Hate ranging from "Payzer is fake. How could Liam love someone like her?" to "She only "loves" him for his fame and fortune."  filled my eyes. 

This was what I hate about directioners. The fact that they could be so loving and supportive one minute but then a whole other group could be so mean the next. 

I couldn't take looking at all the fake accusations any longer, I locked my phone and tossed it somewhere on the duvet. 

I walked to the bathroom and stood in front of the mirror. I could see my reflection but wasn't happy with it. I knew what was happening but didn't have the guts to slow down and stop myself. 

Usually Liam is here to talk to me or sometimes even sing. I was having a panic attack. Hate usually caused those. 

I couldn't help but pick out every flaw on my body in front of the mirror.
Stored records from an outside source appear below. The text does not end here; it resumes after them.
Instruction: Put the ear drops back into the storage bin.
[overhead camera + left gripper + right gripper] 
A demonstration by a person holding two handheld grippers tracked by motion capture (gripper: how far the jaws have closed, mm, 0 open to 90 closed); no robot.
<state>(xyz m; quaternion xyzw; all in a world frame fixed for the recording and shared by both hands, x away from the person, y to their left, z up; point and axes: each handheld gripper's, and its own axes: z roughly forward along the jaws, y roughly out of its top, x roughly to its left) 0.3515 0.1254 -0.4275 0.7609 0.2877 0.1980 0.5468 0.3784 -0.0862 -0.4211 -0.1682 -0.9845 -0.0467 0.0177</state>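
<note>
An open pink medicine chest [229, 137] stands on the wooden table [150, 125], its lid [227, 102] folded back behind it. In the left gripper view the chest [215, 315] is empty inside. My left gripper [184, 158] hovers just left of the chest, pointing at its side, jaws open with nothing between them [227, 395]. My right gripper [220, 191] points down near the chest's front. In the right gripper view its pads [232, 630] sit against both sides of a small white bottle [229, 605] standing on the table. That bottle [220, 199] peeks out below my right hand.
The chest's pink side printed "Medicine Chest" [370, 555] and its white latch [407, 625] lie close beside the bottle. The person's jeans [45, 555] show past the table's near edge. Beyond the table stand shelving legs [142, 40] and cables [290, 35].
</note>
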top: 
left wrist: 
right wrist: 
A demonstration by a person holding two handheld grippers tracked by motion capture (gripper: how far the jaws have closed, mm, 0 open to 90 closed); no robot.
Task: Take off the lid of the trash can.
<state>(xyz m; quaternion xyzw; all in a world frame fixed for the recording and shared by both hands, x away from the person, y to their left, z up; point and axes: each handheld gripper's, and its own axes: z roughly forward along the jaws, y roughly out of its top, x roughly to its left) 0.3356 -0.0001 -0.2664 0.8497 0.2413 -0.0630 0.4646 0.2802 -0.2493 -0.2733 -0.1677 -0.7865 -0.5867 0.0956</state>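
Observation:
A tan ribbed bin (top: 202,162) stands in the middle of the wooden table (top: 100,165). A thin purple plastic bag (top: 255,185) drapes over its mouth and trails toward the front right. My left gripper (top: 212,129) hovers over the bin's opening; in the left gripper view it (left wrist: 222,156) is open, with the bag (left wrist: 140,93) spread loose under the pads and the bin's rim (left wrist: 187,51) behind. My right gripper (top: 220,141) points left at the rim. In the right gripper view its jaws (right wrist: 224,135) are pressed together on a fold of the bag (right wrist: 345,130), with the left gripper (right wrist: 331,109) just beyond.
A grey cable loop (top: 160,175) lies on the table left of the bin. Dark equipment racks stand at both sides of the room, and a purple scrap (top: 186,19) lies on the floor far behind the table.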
I started poking my cheeks, trimming my eye brows, and doing other stupid things to help improve my body image. 

Nothing helped. I could tell where this was going but the logical side of my brain was far behind the part of my brain that acts on instinct. 

I picked up my make up bag and searched through it. Pulling out my eye liner sharpener, I pried the blade out. 

I looked at the mirror again. 

Stop.  I told myself. 

The blade was tempting, it was an escape I had taken too often when I couldn't handle myself. 

But, Liam saved me from hurting myself. What would he say now? 

Seeing my tear streaked face and shaky hands. 

I breathed in short huffs and flushed the blade. 

I couldn't let the haters win. I exited the bathroom and laid back onto the bed.